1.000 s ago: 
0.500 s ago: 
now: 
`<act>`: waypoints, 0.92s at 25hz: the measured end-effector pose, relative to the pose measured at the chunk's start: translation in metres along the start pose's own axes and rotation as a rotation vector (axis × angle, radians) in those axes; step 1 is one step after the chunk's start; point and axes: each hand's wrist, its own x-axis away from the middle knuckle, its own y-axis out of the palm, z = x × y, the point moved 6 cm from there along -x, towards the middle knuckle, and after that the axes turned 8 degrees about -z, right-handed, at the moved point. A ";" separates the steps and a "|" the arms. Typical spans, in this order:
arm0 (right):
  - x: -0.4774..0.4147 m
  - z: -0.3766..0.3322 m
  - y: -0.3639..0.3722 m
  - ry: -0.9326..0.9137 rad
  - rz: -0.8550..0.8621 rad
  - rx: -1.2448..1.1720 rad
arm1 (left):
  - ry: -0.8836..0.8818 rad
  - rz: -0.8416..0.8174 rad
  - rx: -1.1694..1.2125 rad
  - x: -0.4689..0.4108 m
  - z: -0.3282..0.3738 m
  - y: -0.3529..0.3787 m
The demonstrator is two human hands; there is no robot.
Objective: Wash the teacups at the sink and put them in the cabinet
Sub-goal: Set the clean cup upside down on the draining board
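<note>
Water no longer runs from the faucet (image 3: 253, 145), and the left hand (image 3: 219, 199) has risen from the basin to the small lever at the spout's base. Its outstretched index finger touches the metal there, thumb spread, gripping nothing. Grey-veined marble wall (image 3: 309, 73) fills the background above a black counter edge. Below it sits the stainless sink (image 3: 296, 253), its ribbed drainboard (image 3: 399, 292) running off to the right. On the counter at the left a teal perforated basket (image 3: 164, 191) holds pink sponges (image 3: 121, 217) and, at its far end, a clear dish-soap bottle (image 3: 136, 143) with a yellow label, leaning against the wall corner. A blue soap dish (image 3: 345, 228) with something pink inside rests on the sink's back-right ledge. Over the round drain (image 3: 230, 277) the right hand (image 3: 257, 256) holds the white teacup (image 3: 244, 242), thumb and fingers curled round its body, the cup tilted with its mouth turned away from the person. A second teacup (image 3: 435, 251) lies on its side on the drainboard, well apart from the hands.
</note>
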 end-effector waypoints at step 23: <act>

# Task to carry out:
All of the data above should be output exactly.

# Result for this task:
1.000 s ago: 
0.500 s ago: 
now: 
`<act>`: waypoints, 0.92s at 25hz: the measured end-effector pose, relative to the pose measured at the chunk's start: translation in metres along the start pose's own axes and rotation as a rotation vector (axis × angle, radians) in those axes; step 1 is one step after the chunk's start; point and axes: each hand's wrist, its own x-axis away from the middle knuckle, its own y-axis out of the palm, z = x × y, the point moved 6 cm from there along -x, towards the middle knuckle, and after that the axes turned 8 degrees about -z, right-handed, at the moved point. A ";" separates the steps and a "|" the arms. Typical spans, in this order:
arm0 (right):
  - x: -0.4774..0.4147 m
  - z: -0.3766..0.3322 m
  - y: -0.3639..0.3722 m
  - ry: -0.9326..0.9137 rad
  - rz: -0.8550..0.8621 rad
  - rx: -1.2448..1.1720 rad
arm1 (left):
  - ry: -0.8836..0.8818 rad
  - rz: -0.8416..0.8174 rad
  - rx: -1.1694..1.2125 rad
  - x: -0.4689..0.4108 m
  - z: -0.3282..0.3738 m
  - y: -0.3529..0.3787 m
The demonstrator is two human hands; there is no robot.
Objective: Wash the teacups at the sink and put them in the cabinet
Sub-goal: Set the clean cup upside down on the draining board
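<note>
Water no longer runs from the faucet (image 3: 253, 145), and the left hand (image 3: 219, 199) has risen from the basin to the small lever at the spout's base. Its outstretched index finger touches the metal there, thumb spread, gripping nothing. Grey-veined marble wall (image 3: 309, 73) fills the background above a black counter edge. Below it sits the stainless sink (image 3: 296, 253), its ribbed drainboard (image 3: 399, 292) running off to the right. On the counter at the left a teal perforated basket (image 3: 164, 191) holds pink sponges (image 3: 121, 217) and, at its far end, a clear dish-soap bottle (image 3: 136, 143) with a yellow label, leaning against the wall corner. A blue soap dish (image 3: 345, 228) with something pink inside rests on the sink's back-right ledge. Over the round drain (image 3: 230, 277) the right hand (image 3: 257, 256) holds the white teacup (image 3: 244, 242), thumb and fingers curled round its body, the cup tilted with its mouth turned away from the person. A second teacup (image 3: 435, 251) lies on its side on the drainboard, well apart from the hands.
</note>
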 end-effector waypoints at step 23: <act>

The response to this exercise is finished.